Two wide-shouldered guys in dark suits lumbered toward them, each in their late thirties, both looking like anger-management-class flunkees, one of them giving Caine a sideways glance when the CSI refused to surrender an inch of the sidewalk this time. They reluctantly paused and allowed Caine and the two women to pass.
After the duo was well away, Calleigh quietly inquired of Caine, “Emissaries from Don Venici?”
“Could be,” Caine said.
Calleigh meant, of course, Peter Venici—the Don of Miami, the local Mafia crime boss who’d succeeded his retired father and was now left on his own to deal with the waves of competition who looked upon Miami as an open city ripe for the taking.

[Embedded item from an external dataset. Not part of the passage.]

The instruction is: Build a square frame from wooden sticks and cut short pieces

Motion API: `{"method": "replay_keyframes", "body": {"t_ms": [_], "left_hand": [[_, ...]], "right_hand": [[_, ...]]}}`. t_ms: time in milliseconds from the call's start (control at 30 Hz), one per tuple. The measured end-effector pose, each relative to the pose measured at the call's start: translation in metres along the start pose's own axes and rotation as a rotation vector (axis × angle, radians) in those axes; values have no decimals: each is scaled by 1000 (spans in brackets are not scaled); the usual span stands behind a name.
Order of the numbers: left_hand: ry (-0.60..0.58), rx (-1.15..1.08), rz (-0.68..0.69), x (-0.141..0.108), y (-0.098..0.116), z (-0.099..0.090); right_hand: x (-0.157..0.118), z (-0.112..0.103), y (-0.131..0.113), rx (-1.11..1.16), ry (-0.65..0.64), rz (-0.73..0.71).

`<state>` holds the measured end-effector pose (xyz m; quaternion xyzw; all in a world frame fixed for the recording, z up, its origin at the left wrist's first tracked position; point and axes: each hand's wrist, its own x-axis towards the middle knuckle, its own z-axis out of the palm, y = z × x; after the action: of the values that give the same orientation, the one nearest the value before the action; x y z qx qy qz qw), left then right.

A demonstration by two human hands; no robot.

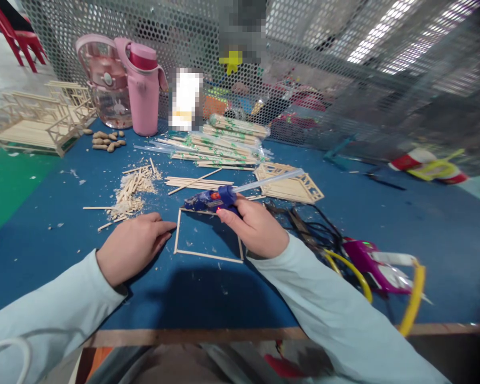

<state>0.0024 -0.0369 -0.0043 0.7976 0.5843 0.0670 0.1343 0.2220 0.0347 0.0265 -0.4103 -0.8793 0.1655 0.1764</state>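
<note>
From my end, work's partway: a thin 4-sided stick frame (208, 256) lies flat on the blue tabletop (378, 218), approx. centre of frame; L, lower and upper sides are laid out, R side shows in part by my R hand (262, 226); can't confirm from here that all corners are bonded.

R hand's fingers are wrapped round a blue glue gun (216, 199), clear glue stick (274, 180) poking out its back; nozzle's at the upper L corner, over or touching the wood, can't tell which. L hand (130, 245) has index out, other fingers loosely curled, gripping nothing I can see; its fingertip's at or just beside the L side.

Nothing stands up off this outline, so I'd judge it an early-stage flat piece; loose sticks (200, 184) lie just above it, unused; plastic-wrapped bundles (228, 144) sit upper centre; cut bits (130, 194) are heaped to the L. For comparison, a slatted piece w/ latticed edges (288, 188) lies R of the bundles' lower end, & a bigger stick model (32, 133) stands upper L, both much further built; purple tool (368, 261) w/ green light is at R.
</note>
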Motion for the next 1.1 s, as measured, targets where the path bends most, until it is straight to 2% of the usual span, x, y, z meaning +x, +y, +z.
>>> {"method": "replay_keyframes", "body": {"t_ms": [333, 767, 967, 1100], "left_hand": [[-3, 7, -6, 0, 0, 0], [9, 12, -7, 0, 0, -1], [14, 17, -9, 0, 0, 0], [3, 13, -8, 0, -1, 0]], "right_hand": [[2, 7, 4, -27, -8, 7], [-1, 3, 3, -125, -56, -20], [-6, -6, 3, -181, -86, -27], [-10, -17, 8, -98, -61, -64]]}}
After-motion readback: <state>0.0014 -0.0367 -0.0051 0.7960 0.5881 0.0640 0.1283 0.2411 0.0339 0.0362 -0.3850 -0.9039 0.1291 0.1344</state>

Caine felt sure that some time in the not too distant future he and his team would find themselves working the crime scenes of one of the biggest gang wars the United States would ever see; but today he had simpler crimes on his mind—like a double murder in Miami Beach comprising a torsoless corpse and a duct-taped chauffeur.
For now that would hold Horatio’s attention just fine.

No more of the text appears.